(Work instruction):
Where an entry contains an image, skip the image and print the rest exactly.

(Input material):
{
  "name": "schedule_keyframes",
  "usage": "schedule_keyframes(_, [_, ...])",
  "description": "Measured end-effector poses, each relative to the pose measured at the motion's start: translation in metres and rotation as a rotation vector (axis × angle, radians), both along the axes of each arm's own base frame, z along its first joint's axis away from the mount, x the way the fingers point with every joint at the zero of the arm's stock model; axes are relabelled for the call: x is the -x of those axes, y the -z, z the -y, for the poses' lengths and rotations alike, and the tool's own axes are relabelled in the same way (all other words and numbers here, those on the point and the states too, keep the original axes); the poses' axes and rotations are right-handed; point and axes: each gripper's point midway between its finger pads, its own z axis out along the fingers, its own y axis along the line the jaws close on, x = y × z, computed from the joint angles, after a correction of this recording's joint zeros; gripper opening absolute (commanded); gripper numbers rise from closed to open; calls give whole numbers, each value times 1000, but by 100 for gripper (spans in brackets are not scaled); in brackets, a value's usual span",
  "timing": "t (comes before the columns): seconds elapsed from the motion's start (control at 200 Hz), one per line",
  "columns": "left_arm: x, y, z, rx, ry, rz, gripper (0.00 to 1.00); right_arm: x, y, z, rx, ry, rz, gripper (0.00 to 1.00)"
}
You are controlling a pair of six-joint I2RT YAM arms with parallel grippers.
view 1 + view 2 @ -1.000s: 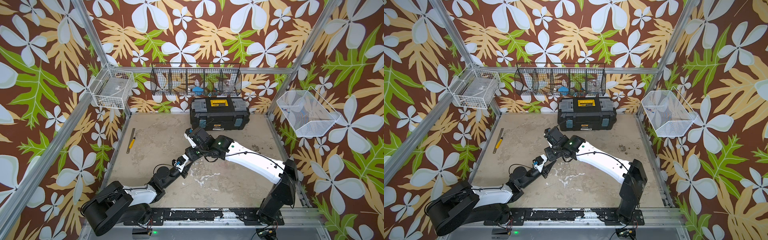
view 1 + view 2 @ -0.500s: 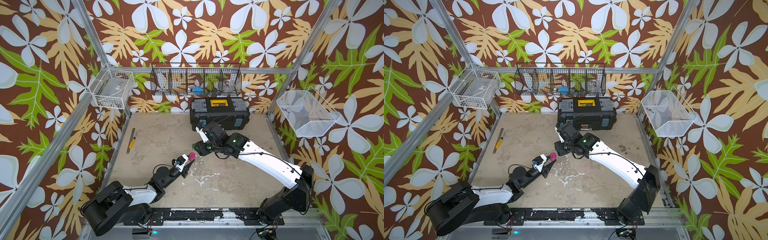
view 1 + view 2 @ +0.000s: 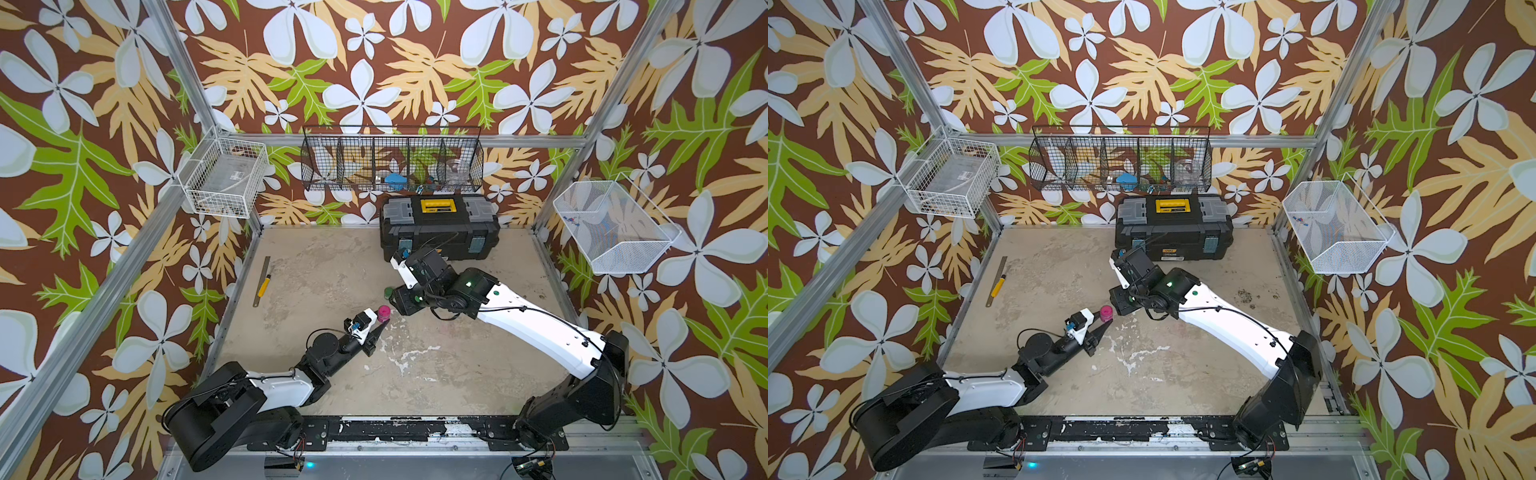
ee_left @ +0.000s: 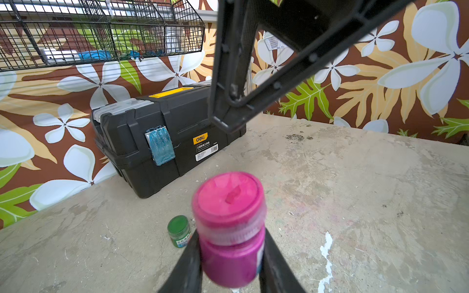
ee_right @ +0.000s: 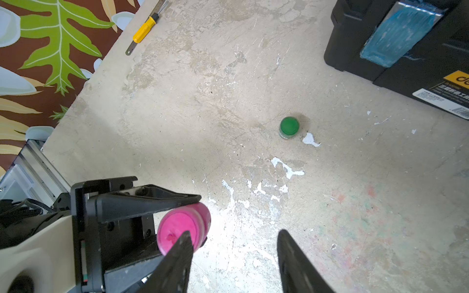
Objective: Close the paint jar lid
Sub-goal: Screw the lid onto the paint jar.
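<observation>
Because it is the biggest thing, table [image 3: 332, 266]: pale, scratched, with flecks of old paint.
Toolbox [image 3: 439, 232]: black, shut, by the back wall, well away from the work.
Right gripper [image 5: 233, 236]: fingers apart, nothing between them, just beside the jar's top. If it closes off-centre, it could shove the jar sideways.
Left gripper [image 3: 375, 323]: squeezed tight on the jar's body, near the middle of the table.
Pink paint jar [image 4: 232, 263]: tipped over a bit, gripped below its lid. A hard twist might spin it in the fingers or pop it out.
Green jar [image 5: 289, 127]: small, standing alone nearby, lid on. A falling jar could knock it.
Pink lid [image 4: 227, 197]: sitting on the jar. I cannot tell if it is tight. If loose, tipping may spill paint.
</observation>
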Motion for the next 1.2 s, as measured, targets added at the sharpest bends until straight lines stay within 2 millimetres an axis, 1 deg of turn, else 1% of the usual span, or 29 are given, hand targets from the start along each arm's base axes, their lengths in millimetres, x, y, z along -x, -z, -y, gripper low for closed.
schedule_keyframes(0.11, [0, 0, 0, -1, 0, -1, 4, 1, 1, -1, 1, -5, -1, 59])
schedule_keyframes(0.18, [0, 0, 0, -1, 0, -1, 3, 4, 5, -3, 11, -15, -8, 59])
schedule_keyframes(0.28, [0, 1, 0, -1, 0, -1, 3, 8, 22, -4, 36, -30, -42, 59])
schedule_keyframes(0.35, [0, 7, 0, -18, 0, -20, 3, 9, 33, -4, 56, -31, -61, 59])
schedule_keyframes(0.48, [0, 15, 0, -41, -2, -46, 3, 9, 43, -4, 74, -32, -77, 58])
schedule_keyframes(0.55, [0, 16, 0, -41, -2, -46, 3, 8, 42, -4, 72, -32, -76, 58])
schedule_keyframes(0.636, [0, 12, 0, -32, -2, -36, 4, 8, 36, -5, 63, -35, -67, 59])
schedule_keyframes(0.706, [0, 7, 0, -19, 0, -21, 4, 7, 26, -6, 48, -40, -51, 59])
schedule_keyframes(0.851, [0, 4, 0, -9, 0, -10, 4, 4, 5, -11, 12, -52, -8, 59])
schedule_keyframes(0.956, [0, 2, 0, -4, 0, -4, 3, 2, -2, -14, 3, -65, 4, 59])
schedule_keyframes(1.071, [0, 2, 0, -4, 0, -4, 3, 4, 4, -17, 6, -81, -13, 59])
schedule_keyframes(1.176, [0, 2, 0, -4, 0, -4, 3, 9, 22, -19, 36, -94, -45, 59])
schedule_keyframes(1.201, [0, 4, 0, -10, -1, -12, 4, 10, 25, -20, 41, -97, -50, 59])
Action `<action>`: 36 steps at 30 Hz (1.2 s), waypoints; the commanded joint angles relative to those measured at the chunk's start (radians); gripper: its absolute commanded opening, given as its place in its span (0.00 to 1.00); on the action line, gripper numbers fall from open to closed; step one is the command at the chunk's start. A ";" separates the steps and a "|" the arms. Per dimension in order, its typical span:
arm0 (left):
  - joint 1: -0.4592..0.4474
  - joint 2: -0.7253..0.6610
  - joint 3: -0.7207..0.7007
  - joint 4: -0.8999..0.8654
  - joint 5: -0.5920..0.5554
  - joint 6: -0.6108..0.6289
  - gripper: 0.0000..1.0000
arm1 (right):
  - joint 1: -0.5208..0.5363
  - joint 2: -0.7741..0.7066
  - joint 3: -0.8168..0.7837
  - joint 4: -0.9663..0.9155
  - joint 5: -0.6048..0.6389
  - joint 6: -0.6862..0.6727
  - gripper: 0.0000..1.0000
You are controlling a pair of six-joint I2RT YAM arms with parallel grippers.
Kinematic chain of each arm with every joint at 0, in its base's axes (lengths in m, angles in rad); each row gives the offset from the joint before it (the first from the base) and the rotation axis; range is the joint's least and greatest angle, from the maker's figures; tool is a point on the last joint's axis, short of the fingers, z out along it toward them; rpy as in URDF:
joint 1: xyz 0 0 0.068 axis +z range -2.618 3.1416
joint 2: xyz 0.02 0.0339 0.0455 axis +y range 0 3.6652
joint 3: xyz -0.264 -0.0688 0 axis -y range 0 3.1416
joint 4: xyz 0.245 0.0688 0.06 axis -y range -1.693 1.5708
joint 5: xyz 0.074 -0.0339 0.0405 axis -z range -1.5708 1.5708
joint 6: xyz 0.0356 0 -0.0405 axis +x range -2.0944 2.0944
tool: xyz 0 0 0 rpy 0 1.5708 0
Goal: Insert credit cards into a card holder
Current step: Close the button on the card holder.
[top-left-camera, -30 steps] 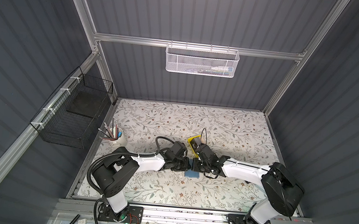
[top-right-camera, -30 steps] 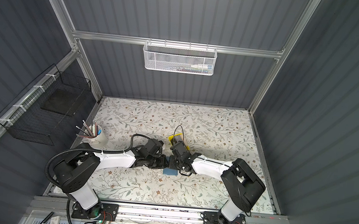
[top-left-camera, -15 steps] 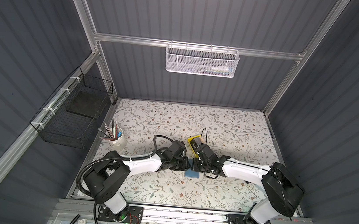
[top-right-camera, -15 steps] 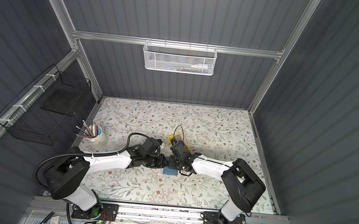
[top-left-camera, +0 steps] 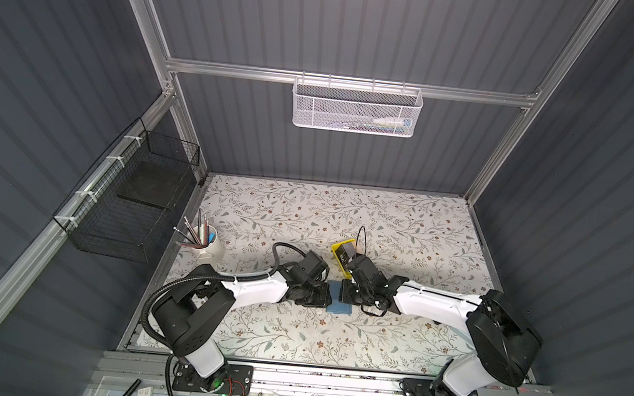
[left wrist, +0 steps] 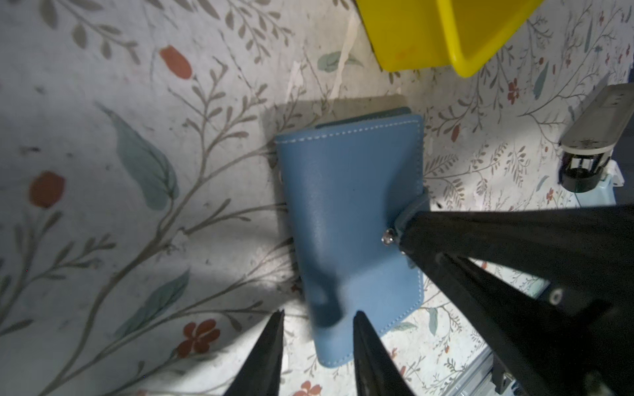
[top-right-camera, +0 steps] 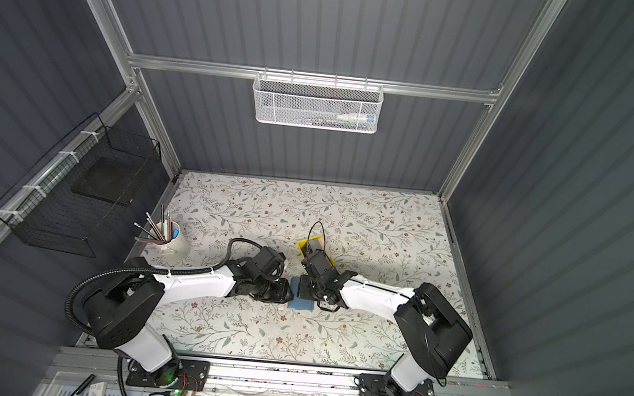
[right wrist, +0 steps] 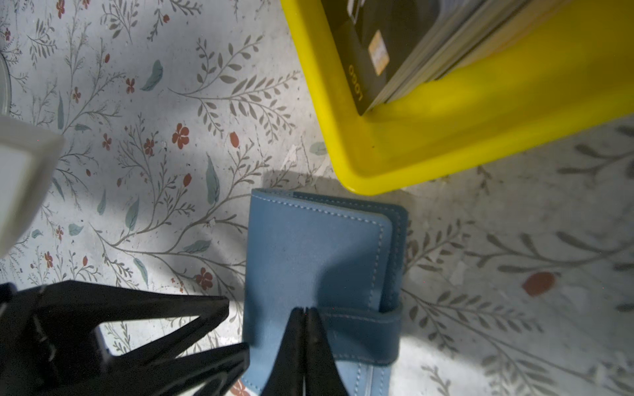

(Result for this exercise):
{
  "name": "schedule_keyframes",
  "usage": "schedule_keyframes(_, [_, ...])",
  "description": "Measured end-effector poses, each relative to the pose measured at the motion's start: translation in metres and rotation as a rotation vector (axis × angle, radians), both along the axes of each arm's own base frame, z along its first joint's axis away from the mount, x the way the fingers point with every joint at the zero of the arm's stock model; axes are relabelled for the call: x is the -x of those axes, y the -z, z the -y, for the poses' lengths and rotations alike, and the tool's own axes are relabelled in the same way (all other words and numbers here, those on the point and the states too, keep the original axes); the poses' axes and rotations are right-handed; point and axes: each gripper's point midway between its finger pads, its own z axis out along the fingers, its own y axis along the line the jaws close on, x = y × z, computed from the joint angles, after a correction of this recording's joint zeros; gripper opening absolute (commanded); gripper numbers rise from closed to open; calls give whole numbers, each value times 1000, but by 100 for gripper (spans in brackets are not scaled); in brackets, a value's usual span",
  "timing": "t (comes before the columns): seconds elapsed from the motion's start (control at 200 Hz), one per line",
  "columns": "left_arm: x, y, z, rx, ry, rz, gripper (0.00 to 1.00); right_arm: x, y, z, rx, ry, rz, gripper (0.00 to 1.00)"
}
You are controlling a pair of six-joint I2RT YAM arms with parallel grippers.
view 1 + view 2 @ -1.000s: 
view 1 + view 2 @ -0.500s: 
view 1 + view 2 @ +0.000s: 
ee_left @ +0.000s: 
ee_right @ +0.000s: 
Objective: Close the paint jar lid
Sub-goal: Screw the lid onto the paint jar.
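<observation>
Because it is the biggest thing, table [image 3: 332, 266]: pale, scratched, with flecks of old paint.
Toolbox [image 3: 439, 232]: black, shut, by the back wall, well away from the work.
Right gripper [image 5: 233, 236]: fingers apart, nothing between them, just beside the jar's top. If it closes off-centre, it could shove the jar sideways.
Left gripper [image 3: 375, 323]: squeezed tight on the jar's body, near the middle of the table.
Pink paint jar [image 4: 232, 263]: tipped over a bit, gripped below its lid. A hard twist might spin it in the fingers or pop it out.
Green jar [image 5: 289, 127]: small, standing alone nearby, lid on. A falling jar could knock it.
Pink lid [image 4: 227, 197]: sitting on the jar. I cannot tell if it is tight. If loose, tipping may spill paint.
</observation>
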Motion for the next 1.2 s, as measured, targets added at the sharpest bends until straight lines stay within 2 millimetres an axis, 1 deg of turn, else 1% of the usual span, or 29 are given, hand targets from the start along each arm's base axes, their lengths in millimetres, x, y, z along -x, -z, -y, gripper low for closed.
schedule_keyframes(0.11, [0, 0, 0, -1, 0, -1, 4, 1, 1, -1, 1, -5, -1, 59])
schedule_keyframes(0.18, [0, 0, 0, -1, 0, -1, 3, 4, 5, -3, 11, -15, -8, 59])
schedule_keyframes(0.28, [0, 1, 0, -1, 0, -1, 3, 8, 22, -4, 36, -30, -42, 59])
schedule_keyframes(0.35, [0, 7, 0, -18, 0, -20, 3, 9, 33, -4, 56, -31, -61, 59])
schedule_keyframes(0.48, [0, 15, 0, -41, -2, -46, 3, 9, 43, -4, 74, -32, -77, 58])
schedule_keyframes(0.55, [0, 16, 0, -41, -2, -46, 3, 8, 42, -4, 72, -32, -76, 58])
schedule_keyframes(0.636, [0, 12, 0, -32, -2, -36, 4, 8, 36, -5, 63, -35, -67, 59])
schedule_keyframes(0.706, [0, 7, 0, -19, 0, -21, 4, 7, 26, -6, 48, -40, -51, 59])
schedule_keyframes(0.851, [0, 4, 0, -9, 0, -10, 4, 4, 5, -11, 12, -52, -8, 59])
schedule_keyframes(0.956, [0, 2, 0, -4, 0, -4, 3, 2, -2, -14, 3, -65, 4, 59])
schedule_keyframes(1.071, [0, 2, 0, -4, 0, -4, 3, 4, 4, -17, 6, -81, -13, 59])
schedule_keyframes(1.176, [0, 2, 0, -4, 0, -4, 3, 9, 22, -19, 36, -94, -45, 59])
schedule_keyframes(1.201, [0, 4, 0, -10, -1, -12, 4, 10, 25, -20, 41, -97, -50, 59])
Action `<action>`: 36 steps at 30 Hz (1.2 s), waypoints; the commanded joint angles relative to those measured at the chunk's start (radians); gripper: its absolute commanded opening, given as its place in its span (0.00 to 1.00); on the action line, gripper numbers fall from open to closed; step one is the command at the chunk's start. A ";" separates the steps and a "|" the arms. Per dimension in order, its typical span:
arm0 (left):
  - joint 1: -0.4592..0.4474
  - joint 2: -0.7253..0.6610
  - joint 3: -0.7207..0.7007
  - joint 4: -0.8999..0.8654
  - joint 5: -0.5920..0.5554
  - joint 6: -0.6108..0.6289
  - gripper: 0.0000..1.0000
arm1 (right):
  - joint 1: -0.5208..0.5363
  - joint 2: -0.7741..0.7066
  - joint 3: -0.8168..0.7837
  - joint 4: -0.9663..0.9155
  - joint 5: -0.6048..0.6389
  - joint 6: -0.6862..0.6727
  - gripper: 0.0000..1.0000
You are controlling a pair of six-joint I2RT YAM arms with parallel grippers.
Kinematic chain of each arm with every joint at 0, in its base's axes (lengths in m, angles in rad); each row gives the offset from the joint before it (the first from the base) and the rotation axis; range is the joint's least and greatest angle, from the maker's figures; tool is a point on the last joint's axis, short of the fingers, z out along it toward them; rpy as in URDF:
joint 1: xyz 0 0 0.068 axis +z range -2.618 3.1416
joint 2: xyz 0.02 0.0339 0.0455 axis +y range 0 3.6652
joint 3: xyz -0.264 -0.0688 0 axis -y range 0 3.1416
joint 4: xyz 0.245 0.0688 0.06 axis -y range -1.693 1.5708
joint 5: xyz 0.074 -0.0339 0.0405 axis -z range -1.5708 1.5708
joint 6: xyz 0.0356 0 -0.0405 axis +x range -2.0944 2.0944
tool: xyz 0 0 0 rpy 0 1.5708 0
Goal: Insert credit cards into a card holder
Current step: Close the button on the card holder.
[top-left-camera, -30 steps] 
[top-right-camera, -30 steps] 
[top-left-camera, -15 steps] 
[top-right-camera, -15 steps] 
[top-left-camera, +0 steps] 
[left wrist, +0 steps] 
[top-right-camera, +0 steps] 
[right wrist, +0 steps] 

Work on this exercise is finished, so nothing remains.